§ Instructions to follow: Output exactly the lines of the listing below that run from the line with "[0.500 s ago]" through the line with "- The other". No pictures.

§ Source material:
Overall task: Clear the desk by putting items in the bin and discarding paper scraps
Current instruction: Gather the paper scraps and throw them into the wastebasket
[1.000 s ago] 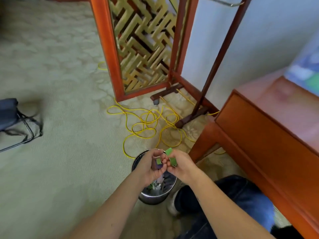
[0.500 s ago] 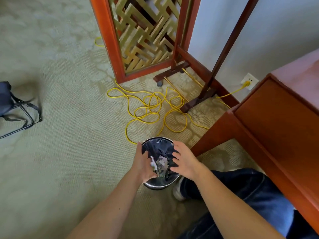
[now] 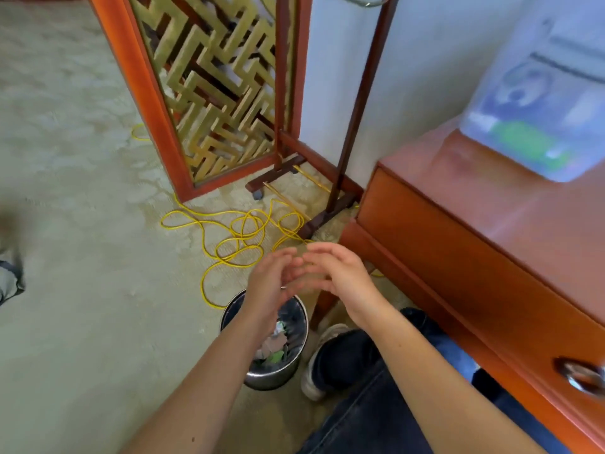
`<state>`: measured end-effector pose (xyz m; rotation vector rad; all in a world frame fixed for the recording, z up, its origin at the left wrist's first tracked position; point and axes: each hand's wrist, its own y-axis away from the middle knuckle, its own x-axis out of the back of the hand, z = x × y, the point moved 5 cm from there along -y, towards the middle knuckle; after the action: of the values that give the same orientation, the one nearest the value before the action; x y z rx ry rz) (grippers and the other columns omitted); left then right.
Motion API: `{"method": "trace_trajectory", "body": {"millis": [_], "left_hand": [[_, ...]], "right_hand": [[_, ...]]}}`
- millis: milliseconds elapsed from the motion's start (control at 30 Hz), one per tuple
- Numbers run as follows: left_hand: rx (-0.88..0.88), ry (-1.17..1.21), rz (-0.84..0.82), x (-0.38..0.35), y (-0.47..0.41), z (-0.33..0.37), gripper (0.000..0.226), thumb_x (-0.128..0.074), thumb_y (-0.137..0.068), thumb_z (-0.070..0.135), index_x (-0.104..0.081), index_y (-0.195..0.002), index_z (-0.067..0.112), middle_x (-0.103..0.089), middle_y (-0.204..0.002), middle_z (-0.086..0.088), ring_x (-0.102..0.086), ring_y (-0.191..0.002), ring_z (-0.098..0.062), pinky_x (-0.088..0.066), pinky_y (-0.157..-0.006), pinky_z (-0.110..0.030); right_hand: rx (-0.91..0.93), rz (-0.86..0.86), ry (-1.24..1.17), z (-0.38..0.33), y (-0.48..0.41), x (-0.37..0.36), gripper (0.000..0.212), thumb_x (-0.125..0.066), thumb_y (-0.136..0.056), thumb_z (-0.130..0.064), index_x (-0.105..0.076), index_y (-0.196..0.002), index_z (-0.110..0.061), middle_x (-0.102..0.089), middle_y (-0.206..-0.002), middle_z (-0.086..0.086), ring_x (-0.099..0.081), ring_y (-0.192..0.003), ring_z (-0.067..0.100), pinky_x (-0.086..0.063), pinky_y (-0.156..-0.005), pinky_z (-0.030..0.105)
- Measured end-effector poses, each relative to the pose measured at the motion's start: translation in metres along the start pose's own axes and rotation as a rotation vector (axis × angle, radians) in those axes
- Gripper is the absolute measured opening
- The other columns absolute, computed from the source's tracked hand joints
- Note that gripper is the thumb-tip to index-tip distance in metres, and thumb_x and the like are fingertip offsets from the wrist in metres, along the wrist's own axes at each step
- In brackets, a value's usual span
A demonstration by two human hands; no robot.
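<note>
Pale green patterned carpet covers the floor, and on it stands a small round wastebasket of shiny metal (image 3: 273, 379) with a dark liner. Crumpled paper scraps (image 3: 274, 345) in white, pinkish and green lie inside it. Just above the wastebasket, toward its far rim, the left hand (image 3: 270, 288) and right hand (image 3: 342, 278) hover close together, palms turned toward each other. Their fingers (image 3: 327, 254) are relaxed, slightly curved and spread, and hold nothing that I can make out, though the fingertips are blurred.

To the right of the wastebasket rises a reddish-brown wooden desk (image 3: 458, 231) with a metal drawer pull (image 3: 581, 376). On the visible part of its top sits a blurred translucent plastic storage bin (image 3: 540, 103) with green and bluish shapes inside. Beyond the wastebasket a loose yellow cable (image 3: 242, 237) sprawls in front of a wooden screen with gold lattice (image 3: 212, 93). A white-soled shoe (image 3: 322, 362) rests just beside the wastebasket's right wall.

With scraps in the wastebasket and both hands empty, the discarding step appears done for this handful. The storage bin seems to hold items already. Most of the desk top is out of view, so I cannot tell what remains to be cleared.
</note>
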<state>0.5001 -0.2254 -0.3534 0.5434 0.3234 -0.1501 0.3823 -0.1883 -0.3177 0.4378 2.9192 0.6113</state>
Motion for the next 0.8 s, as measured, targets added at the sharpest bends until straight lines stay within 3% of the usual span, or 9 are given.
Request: {"method": "trace_trajectory", "body": {"millis": [200, 367, 533, 800], "left_hand": [[-0.214, -0.010, -0.154, -0.063, 0.051, 0.062, 0.020, -0.046, -0.098, 0.011, -0.064, -0.098, 0.019, -0.068, -0.079, 0.003, -0.062, -0.068, -0.008, -0.052, -0.059, -0.021], [-0.284, -0.035, -0.389, -0.139, 0.102, 0.090, 0.022, -0.044, -0.097, 0.010, -0.065, -0.098, 0.016, -0.067, -0.076, 0.000, -0.060, -0.062, -0.009, -0.051, -0.054, -0.019], [-0.299, -0.145, -0.623, -0.232, 0.154, 0.082, 0.022, -0.045, -0.097, 0.008, -0.066, -0.097, 0.012, -0.067, -0.078, -0.003, -0.060, -0.066, -0.013, -0.050, -0.058, -0.024], [-0.259, -0.294, -0.878, -0.356, 0.228, 0.021, 0.021, -0.049, -0.094, 0.006, -0.068, -0.095, 0.013, -0.067, -0.081, -0.004, -0.060, -0.072, -0.016, -0.051, -0.061, -0.026]], "right_hand": [[0.195, 0.037, -0.065, -0.079, 0.064, 0.046, 0.023, -0.055, -0.095, -0.012, -0.064, -0.116, -0.010, -0.068, -0.117, 0.013, -0.065, -0.108, 0.025, -0.053, -0.095, 0.041], [0.396, 0.082, -0.098, -0.128, 0.129, 0.103, 0.021, -0.052, -0.095, -0.005, -0.066, -0.110, -0.010, -0.071, -0.101, 0.011, -0.065, -0.088, 0.021, -0.054, -0.083, 0.036], [0.546, 0.307, -0.034, -0.151, 0.192, 0.180, 0.020, -0.052, -0.095, -0.003, -0.067, -0.100, -0.014, -0.072, -0.092, 0.004, -0.064, -0.076, 0.012, -0.054, -0.066, 0.022], [0.571, 0.660, -0.052, -0.131, 0.287, 0.298, 0.020, -0.053, -0.095, -0.004, -0.068, -0.104, -0.012, -0.074, -0.097, 0.006, -0.065, -0.076, 0.011, -0.053, -0.067, 0.026]]}}
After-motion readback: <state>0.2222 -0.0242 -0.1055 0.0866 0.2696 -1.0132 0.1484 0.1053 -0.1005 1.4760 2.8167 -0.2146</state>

§ Response box:
[0.500 s ago] 
[now] 
`<state>`: measured end-effector pose (xyz m; rotation vector rad; all in a world frame fixed for the recording, z up, its origin at the left wrist's first tracked position; point and axes: each hand's wrist, its own y-axis away from the middle knuckle, its own x-axis out of the back of the hand, z = x × y, the point moved 5 cm from there along -y, towards the middle knuckle; after the action: of the values that give the same orientation, the one nearest the value before the action; x y z rx ry rz) (grippers and the other columns omitted); left then right.
Motion API: `{"method": "trace_trajectory", "body": {"millis": [_], "left_hand": [[_, ...]], "right_hand": [[_, ...]]}}`
- millis: milliseconds elapsed from the motion's start (control at 30 Hz), one per tuple
- Numbers run as follows: left_hand: rx (-0.88..0.88), ry (-1.17..1.21), rz (-0.84..0.82), x (-0.38..0.35), y (-0.47..0.41), z (-0.33..0.37), gripper (0.000..0.226), thumb_x (-0.128..0.074), thumb_y (-0.137..0.068), thumb_z (-0.070..0.135), index_x (-0.104..0.081), index_y (-0.195..0.002), index_z (-0.067..0.112), middle_x (-0.103..0.089), middle_y (-0.204..0.002), middle_z (-0.086..0.088), ring_x (-0.102..0.086), ring_y (-0.191..0.002), ring_z (-0.098..0.062), pinky_x (-0.088..0.066), pinky_y (-0.157..-0.006), pinky_z (-0.110..0.030); right_hand: rx (-0.91..0.93), rz (-0.86..0.86), ry (-1.24..1.17), z (-0.38..0.33), y (-0.48..0.41), x (-0.37..0.36), gripper (0.000..0.212), thumb_x (-0.125..0.066), thumb_y (-0.136..0.056), thumb_z (-0.130..0.064), index_x (-0.105..0.076), index_y (-0.196..0.002), index_z (-0.110..0.061), middle_x (-0.102..0.089), middle_y (-0.206..-0.002), middle_z (-0.086..0.086), ring_x (-0.099..0.081), ring_y (-0.192..0.003), ring_z (-0.067..0.100), pinky_x (-0.086..0.063), pinky_y (-0.156..-0.005), pinky_z (-0.030..0.105)
- Measured end-effector poses, each relative to the pose measured at the motion's start: translation in metres along the start pose's own axes and rotation as a rotation vector (axis × angle, radians) in those axes
- Gripper is the absolute measured opening
- The other columns absolute, computed from the source's tracked hand joints

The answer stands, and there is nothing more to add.